Video: Kärntner Osterjause

Idee & Konzept: Ute Zaworka & Michael Hartenberger / www.kaernten.at
Foodstyling: Florentina Klampferer / https://www.storiesonaplate.com
Video & Fotos: Sabrina Öhler / http://www.sabrinaoehler.at
Make-up & Haare: Mary Galler / https://www.blend-secrets.com

Kärntner Osterjause: Schinken direkt vom Bauern

Auf die Frage, wo man in Kärnten den besten Osterschinken bekommt, ist die Antwort eindeutig uneindeutig. Die Slow-Food-Experten nennen keinen Namen, sind sich aber einig: Richtig gut schmeckt’s nur bei lokalen Erzeugern und wenn der Schinken wirklich heimisch produziert wird.
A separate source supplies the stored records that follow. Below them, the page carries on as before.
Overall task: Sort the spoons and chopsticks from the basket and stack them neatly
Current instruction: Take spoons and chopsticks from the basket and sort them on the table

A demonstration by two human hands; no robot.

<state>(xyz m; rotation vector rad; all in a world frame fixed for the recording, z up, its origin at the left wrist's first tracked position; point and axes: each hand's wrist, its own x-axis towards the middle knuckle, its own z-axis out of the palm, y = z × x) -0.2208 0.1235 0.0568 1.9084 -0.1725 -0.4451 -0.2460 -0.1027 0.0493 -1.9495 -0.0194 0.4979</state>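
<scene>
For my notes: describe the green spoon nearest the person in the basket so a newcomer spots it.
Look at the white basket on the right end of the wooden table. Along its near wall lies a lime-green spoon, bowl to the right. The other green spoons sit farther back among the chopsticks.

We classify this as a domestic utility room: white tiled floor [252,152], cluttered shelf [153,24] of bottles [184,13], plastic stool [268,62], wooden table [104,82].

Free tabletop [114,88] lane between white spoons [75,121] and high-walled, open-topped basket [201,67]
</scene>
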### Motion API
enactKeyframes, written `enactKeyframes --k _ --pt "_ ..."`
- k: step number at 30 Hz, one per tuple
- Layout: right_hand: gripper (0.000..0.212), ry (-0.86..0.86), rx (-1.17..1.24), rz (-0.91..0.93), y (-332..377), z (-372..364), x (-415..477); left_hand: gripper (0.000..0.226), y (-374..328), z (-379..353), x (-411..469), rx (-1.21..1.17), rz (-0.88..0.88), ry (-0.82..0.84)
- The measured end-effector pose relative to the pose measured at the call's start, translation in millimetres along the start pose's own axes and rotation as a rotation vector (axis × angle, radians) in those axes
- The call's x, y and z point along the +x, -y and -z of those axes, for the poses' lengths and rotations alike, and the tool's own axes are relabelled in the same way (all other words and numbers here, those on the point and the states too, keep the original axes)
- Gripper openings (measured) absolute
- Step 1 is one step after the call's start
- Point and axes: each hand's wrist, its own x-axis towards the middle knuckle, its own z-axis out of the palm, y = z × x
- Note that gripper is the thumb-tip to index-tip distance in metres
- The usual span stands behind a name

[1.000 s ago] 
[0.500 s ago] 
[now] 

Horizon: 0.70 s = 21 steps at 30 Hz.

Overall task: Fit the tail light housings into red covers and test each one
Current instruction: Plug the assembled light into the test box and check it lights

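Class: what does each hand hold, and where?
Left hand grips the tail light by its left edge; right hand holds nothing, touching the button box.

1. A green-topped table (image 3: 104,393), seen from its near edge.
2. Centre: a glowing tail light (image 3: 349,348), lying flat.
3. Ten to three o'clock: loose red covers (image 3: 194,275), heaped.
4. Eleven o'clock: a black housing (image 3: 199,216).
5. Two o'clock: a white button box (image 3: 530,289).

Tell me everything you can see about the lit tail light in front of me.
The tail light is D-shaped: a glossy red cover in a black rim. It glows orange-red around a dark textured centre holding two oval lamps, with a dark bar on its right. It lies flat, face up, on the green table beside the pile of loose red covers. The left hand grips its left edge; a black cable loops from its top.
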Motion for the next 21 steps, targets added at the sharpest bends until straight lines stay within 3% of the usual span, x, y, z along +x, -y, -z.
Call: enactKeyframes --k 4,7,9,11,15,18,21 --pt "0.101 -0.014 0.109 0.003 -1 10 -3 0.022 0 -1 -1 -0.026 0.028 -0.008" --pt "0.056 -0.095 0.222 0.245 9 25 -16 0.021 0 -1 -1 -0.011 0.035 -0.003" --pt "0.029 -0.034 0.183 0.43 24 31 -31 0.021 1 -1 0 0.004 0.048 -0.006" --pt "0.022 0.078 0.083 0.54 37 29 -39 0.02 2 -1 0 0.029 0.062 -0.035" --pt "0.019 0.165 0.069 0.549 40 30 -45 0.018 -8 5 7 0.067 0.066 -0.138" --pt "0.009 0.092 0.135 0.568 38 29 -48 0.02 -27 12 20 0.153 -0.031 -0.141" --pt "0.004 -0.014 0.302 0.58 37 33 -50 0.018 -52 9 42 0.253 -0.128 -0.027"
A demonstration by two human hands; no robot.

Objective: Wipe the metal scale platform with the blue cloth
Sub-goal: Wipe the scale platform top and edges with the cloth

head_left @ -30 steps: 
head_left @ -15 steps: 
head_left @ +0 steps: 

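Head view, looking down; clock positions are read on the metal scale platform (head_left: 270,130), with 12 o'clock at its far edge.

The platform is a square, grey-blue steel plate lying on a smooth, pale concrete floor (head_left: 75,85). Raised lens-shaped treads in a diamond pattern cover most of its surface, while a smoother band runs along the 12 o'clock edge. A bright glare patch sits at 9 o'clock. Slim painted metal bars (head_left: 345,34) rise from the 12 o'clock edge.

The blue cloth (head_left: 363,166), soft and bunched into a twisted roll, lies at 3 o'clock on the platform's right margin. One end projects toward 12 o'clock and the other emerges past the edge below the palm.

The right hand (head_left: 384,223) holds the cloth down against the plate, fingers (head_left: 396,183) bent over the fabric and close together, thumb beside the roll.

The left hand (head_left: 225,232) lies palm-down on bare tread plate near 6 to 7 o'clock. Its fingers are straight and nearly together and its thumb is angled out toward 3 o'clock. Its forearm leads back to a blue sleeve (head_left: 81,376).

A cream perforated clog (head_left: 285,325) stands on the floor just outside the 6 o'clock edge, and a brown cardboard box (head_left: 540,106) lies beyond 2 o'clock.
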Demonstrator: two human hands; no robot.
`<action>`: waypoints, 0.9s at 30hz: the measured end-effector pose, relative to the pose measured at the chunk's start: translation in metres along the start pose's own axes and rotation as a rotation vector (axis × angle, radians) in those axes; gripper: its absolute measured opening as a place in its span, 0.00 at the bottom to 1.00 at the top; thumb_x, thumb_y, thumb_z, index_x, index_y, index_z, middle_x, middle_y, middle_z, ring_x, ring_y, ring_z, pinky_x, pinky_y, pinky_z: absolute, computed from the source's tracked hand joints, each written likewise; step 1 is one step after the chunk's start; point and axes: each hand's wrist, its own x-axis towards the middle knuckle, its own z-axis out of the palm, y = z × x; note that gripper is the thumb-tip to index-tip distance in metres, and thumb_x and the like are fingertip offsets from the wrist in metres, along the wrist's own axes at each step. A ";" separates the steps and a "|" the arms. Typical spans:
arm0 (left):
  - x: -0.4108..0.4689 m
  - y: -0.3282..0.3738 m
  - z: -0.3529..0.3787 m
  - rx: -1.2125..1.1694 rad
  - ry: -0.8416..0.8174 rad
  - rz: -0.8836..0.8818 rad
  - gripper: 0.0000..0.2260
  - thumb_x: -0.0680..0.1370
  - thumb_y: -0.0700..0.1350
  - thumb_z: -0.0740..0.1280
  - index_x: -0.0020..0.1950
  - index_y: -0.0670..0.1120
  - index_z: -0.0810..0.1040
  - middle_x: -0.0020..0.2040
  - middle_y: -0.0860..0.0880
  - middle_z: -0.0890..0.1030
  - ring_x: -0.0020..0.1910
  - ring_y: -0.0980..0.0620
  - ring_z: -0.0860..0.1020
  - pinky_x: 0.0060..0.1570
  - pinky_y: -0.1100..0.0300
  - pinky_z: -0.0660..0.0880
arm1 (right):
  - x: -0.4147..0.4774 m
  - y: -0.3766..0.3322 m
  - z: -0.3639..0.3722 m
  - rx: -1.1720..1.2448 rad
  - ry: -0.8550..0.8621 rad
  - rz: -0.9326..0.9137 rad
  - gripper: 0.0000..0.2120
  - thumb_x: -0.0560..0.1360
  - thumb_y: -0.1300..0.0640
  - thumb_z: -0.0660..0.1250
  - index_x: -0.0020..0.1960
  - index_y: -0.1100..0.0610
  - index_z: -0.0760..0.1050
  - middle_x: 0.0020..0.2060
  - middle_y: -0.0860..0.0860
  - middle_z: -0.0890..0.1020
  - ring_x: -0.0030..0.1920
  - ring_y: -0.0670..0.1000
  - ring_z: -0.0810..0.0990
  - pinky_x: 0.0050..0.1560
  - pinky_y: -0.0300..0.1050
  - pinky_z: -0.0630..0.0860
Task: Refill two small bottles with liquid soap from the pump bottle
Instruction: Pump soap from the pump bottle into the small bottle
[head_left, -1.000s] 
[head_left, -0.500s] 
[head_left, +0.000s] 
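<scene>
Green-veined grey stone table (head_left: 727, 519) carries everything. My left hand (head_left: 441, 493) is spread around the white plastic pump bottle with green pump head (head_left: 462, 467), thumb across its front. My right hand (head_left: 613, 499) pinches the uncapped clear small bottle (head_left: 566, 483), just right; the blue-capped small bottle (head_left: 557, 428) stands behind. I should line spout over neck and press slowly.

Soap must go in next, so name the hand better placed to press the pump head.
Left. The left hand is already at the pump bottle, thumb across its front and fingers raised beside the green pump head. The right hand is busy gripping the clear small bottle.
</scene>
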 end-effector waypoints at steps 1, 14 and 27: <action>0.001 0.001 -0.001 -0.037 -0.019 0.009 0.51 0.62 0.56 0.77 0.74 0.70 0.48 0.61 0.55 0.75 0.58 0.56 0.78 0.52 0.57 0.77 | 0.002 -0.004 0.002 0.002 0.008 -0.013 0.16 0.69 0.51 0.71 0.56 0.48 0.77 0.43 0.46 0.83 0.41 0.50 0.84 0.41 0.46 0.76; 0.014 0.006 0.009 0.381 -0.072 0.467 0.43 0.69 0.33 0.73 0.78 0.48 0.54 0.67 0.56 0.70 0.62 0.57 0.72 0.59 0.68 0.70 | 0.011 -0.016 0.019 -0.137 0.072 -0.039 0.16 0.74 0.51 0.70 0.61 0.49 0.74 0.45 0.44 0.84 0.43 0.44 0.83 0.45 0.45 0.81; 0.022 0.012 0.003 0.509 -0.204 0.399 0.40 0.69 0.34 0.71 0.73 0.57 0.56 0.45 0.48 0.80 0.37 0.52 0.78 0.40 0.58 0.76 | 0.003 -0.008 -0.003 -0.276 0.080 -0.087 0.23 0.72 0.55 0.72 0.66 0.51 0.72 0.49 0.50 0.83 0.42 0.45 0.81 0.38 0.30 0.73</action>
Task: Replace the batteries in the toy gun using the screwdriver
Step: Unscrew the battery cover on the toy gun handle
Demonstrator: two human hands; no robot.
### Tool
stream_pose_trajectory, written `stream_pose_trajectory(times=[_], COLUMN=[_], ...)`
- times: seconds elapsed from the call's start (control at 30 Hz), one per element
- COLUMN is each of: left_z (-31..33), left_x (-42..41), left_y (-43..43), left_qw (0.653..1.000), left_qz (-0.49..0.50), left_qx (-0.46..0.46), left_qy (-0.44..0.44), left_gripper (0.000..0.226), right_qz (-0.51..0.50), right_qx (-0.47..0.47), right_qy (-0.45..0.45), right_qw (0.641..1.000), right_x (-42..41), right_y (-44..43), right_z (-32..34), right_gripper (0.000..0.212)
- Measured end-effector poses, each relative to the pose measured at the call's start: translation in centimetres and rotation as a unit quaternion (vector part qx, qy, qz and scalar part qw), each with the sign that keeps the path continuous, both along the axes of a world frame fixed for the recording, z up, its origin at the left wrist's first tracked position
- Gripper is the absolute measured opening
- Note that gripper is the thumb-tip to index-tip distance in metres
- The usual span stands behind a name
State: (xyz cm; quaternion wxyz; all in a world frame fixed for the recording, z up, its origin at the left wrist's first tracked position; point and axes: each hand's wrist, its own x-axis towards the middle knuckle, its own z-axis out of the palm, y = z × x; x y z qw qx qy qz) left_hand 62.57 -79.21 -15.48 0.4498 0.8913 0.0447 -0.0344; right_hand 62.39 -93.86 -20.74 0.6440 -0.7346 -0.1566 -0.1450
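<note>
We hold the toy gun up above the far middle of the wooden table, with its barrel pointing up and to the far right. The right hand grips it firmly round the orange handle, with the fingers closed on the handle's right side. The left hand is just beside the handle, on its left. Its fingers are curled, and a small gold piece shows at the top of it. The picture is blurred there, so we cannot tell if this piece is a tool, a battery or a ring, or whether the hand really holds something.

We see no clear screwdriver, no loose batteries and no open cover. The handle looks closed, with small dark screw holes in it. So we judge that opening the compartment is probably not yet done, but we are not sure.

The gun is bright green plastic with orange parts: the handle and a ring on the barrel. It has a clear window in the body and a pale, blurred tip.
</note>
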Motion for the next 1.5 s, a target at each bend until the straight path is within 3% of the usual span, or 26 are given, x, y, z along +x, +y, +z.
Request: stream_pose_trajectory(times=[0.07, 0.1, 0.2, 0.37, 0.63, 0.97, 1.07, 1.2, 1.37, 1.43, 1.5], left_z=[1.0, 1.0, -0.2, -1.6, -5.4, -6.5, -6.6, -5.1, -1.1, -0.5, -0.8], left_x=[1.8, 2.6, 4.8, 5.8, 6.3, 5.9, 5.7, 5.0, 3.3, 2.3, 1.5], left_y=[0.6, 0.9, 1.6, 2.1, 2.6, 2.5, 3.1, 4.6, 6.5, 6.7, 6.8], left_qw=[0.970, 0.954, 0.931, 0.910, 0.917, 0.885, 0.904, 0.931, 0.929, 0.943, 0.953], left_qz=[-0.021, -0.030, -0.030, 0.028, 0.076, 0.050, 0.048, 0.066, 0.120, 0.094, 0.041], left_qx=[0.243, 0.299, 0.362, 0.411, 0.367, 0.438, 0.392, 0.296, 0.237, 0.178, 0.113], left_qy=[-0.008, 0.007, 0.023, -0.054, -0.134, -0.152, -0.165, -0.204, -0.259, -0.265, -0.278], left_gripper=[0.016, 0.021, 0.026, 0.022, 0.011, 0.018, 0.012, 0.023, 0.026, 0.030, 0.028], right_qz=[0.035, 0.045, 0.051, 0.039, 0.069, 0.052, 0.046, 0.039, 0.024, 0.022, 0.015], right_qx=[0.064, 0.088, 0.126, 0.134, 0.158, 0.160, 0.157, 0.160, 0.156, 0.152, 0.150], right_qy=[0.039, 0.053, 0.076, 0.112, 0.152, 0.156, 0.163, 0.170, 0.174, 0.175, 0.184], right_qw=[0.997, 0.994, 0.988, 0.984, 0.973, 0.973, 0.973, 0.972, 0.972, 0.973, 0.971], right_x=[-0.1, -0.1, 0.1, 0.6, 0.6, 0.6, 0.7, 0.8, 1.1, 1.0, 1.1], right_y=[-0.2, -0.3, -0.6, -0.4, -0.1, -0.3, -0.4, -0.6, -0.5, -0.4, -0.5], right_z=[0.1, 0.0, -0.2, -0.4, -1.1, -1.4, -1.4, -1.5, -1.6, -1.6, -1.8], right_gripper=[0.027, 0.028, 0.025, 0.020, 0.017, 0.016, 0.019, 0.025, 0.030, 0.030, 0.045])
Am besten kauft man deshalb beim Fleischhauer des Vertrauens, am nächstliegenden Bauernmarkt, in Hofläden oder direkt beim Bauern. Zum Beispiel in Bleiburg, ganz nahe an der slowenischen Grenze gelegen. Hier krönt man schon seit 2002 jedes Jahr kurz vor Ostern den „Schinkenkaiser“, deshalb ist Region eine gute Adresse, um sein Osterkörberl zu füllen.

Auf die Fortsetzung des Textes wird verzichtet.